TASK
In the listing below, find each line containing "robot" and report it.

MATERIAL SUPPLIED
━━━

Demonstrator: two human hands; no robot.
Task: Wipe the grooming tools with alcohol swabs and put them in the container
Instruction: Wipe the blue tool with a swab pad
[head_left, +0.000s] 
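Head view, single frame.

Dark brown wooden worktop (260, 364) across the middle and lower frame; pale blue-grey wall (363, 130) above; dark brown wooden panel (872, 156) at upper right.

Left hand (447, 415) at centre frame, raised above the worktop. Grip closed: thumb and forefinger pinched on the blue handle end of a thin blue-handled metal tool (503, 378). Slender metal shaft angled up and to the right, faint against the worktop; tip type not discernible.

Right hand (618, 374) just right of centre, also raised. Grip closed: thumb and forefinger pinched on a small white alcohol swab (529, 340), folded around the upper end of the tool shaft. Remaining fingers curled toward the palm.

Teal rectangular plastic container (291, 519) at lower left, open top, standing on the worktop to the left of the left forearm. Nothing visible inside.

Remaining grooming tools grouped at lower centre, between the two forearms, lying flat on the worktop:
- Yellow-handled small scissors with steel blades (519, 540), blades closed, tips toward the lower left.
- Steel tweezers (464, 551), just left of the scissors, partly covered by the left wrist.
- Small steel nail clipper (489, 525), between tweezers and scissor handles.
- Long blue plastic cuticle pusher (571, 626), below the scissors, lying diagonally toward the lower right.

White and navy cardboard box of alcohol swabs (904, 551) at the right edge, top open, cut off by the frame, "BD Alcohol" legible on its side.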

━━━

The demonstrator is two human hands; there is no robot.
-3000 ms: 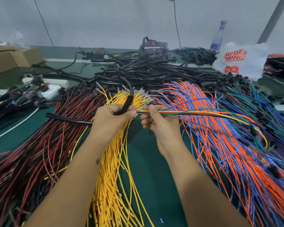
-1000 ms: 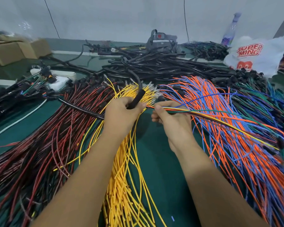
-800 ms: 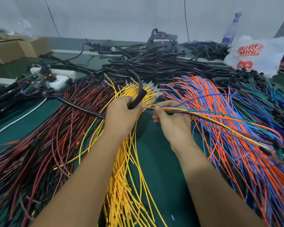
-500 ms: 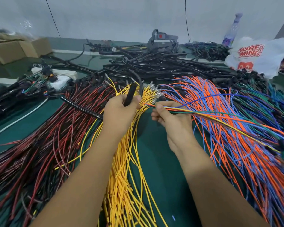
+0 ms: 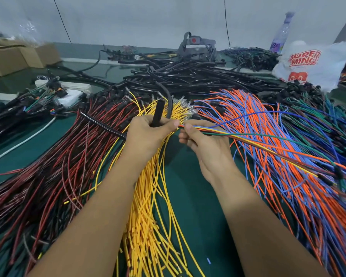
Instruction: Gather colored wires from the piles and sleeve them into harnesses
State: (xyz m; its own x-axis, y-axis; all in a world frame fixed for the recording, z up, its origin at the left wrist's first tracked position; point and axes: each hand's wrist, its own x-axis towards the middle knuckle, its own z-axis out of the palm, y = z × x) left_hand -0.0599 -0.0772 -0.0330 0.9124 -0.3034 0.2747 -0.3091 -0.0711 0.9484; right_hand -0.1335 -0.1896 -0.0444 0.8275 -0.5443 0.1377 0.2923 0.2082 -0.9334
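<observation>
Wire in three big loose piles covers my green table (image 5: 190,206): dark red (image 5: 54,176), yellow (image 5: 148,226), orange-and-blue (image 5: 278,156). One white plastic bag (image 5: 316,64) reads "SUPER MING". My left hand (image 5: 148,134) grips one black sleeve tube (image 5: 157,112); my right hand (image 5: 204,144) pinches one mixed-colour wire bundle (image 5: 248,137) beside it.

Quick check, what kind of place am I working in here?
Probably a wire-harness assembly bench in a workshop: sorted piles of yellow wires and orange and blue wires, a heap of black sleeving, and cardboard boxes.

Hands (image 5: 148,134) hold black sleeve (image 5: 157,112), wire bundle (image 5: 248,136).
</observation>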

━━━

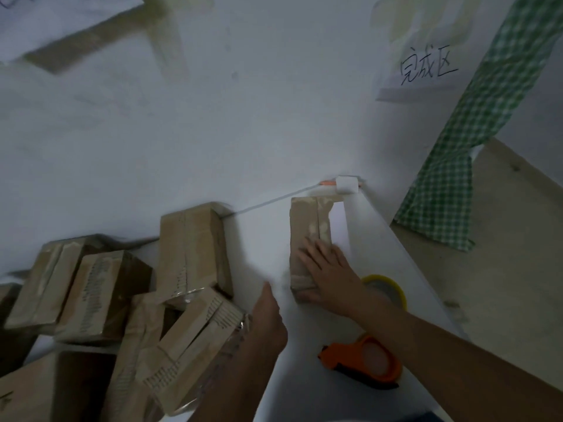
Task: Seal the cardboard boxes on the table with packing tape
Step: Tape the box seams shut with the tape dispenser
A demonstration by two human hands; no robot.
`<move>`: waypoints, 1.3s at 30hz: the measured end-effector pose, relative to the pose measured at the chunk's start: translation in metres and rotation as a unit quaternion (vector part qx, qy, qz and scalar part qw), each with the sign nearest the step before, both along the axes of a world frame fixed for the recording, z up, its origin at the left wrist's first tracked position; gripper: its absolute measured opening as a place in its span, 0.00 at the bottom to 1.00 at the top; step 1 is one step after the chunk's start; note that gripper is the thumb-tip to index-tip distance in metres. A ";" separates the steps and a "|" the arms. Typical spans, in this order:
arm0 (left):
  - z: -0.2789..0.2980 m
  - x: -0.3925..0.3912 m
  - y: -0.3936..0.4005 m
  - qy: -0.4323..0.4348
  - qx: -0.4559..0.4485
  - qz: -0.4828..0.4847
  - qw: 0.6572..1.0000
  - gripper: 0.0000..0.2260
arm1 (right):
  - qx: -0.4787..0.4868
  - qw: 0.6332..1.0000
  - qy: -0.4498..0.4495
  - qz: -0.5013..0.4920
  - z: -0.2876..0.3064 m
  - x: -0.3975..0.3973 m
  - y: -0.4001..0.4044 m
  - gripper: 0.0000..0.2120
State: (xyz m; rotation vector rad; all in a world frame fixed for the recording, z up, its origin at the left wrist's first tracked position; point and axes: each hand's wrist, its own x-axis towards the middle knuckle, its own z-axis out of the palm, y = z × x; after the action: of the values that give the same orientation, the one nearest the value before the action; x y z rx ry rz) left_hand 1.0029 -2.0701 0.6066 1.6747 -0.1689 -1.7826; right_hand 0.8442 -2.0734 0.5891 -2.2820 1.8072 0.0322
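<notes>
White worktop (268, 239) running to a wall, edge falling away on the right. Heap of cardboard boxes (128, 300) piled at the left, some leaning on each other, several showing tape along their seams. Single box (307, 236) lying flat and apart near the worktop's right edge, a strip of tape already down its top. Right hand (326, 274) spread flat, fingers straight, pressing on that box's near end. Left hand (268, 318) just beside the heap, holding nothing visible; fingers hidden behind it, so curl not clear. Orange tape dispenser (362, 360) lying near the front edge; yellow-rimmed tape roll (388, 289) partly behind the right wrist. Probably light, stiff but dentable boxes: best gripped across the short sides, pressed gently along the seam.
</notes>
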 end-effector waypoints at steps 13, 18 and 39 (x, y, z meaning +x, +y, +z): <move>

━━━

EXERCISE SOLUTION
Demonstrator: two human hands; no robot.
The demonstrator is two human hands; there is no robot.
A demonstration by two human hands; no robot.

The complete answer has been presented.